Problem description:
The expected output is exactly the lines below, starting at the line with "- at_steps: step" and ending at the line with "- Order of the", both included; no other line belongs in it.

Data segment:
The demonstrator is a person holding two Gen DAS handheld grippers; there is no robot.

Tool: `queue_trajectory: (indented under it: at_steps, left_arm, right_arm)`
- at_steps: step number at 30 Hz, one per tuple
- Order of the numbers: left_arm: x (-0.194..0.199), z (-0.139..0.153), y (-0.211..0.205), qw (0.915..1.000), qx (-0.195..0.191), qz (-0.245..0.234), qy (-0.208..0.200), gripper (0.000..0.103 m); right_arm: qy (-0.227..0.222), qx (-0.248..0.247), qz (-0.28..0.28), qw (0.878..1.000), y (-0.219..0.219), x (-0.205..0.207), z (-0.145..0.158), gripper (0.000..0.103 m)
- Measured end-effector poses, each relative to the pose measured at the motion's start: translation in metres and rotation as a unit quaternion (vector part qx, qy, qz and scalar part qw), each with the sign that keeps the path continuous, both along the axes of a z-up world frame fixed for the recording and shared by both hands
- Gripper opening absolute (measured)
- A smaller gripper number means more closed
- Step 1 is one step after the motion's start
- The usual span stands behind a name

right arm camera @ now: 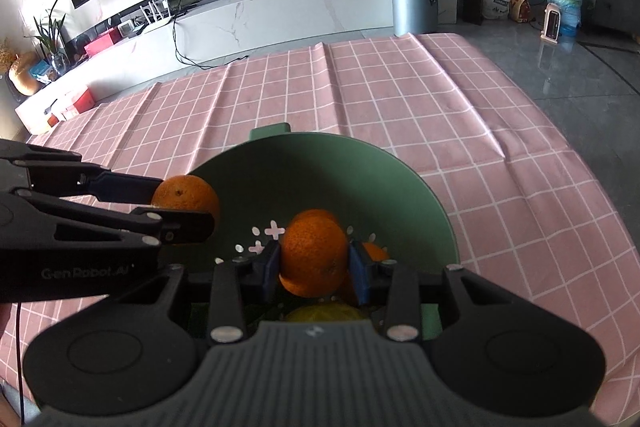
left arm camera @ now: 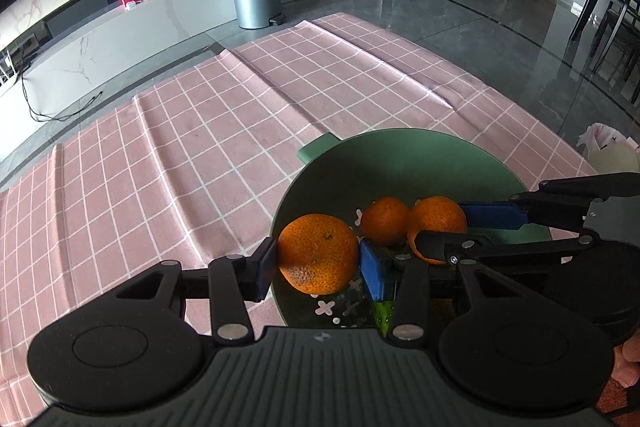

Result below:
- at_steps: step number at 30 Hz, one per tuple
- Order of the numbers: left_arm: x (-0.194..0.199), z (-0.139..0.153), y (-0.211..0.205), qw (0.915..1.000), qx (-0.195..0.191), qz (-0.245..0.234), qy (-0.208..0.200), gripper (0.000..0.103 m); right_arm: qy (-0.227..0.222), qx (-0.248..0.247), qz (-0.28..0.28), qw (0.878..1.000), y (-0.219..0.219), x (-0.205..0.207), z (-0.145..0.158), gripper (0.000..0.103 m)

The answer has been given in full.